My research focuses on the historical intersections among science, medicine, and religion, especially in the early modern era (roughly the 1400s through the 1700s). This was a time of great change in Europe and around the globe: new ways of thinking about God, nature, and humanity emerged in Europe and new ties bound together distant societies, disrupting older patterns of belief and action. In my 2011 book Witchcraft and Inquisition in Early Modern Venice, I revealed how people struggled to understand and distinguish natural phenomena from supernatural in this era, using the records of Inquisition witchcraft trials and other sources found in various libraries and archives in the city of Venice and in and around the Vatican.

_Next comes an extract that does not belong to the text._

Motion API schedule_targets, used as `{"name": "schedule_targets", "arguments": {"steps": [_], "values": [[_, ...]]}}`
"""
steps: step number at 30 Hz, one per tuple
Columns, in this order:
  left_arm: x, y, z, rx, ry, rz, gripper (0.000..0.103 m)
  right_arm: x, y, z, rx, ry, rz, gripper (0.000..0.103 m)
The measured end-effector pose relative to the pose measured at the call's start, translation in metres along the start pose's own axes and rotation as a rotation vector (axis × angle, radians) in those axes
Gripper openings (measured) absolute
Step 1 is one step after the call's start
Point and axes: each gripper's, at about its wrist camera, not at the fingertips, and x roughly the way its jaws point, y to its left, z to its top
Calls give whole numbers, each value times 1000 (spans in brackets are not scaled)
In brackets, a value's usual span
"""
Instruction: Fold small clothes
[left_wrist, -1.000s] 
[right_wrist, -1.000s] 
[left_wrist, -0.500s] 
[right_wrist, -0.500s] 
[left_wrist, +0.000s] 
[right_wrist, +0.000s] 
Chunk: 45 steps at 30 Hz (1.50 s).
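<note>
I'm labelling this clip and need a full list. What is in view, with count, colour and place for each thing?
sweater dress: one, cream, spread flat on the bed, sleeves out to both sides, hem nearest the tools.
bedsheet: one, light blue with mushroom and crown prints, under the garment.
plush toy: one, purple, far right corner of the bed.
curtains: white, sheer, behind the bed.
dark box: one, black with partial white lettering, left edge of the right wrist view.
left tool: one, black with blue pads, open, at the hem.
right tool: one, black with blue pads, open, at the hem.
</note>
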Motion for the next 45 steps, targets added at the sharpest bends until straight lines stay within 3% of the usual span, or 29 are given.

I am currently exploring the influential place of healing clerics -- exorcists -- in early modern society for a book tentatively titled Spiritual Medicine: The Practice of Exorcism in Early Modern Europe. I will show how religious and medico-scientific authority aligned and conflicted in this era, and how an emerging professional community of exorcists constructed and defended their expertise -- for a time, anyway -- even in the face of significant resistance from powerful institutions in society. This is an issue we confront today as we are bombarded by claims about what “experts say” about this or that scientific or medical question. The question of who speaks for nature, who gets to determine what is or is not “natural,” is one that we struggle with in much the same ways as early modern society did. My work on this project has been supported by grants from the American Historical Association and the Gladys Krieble Delmas Foundation.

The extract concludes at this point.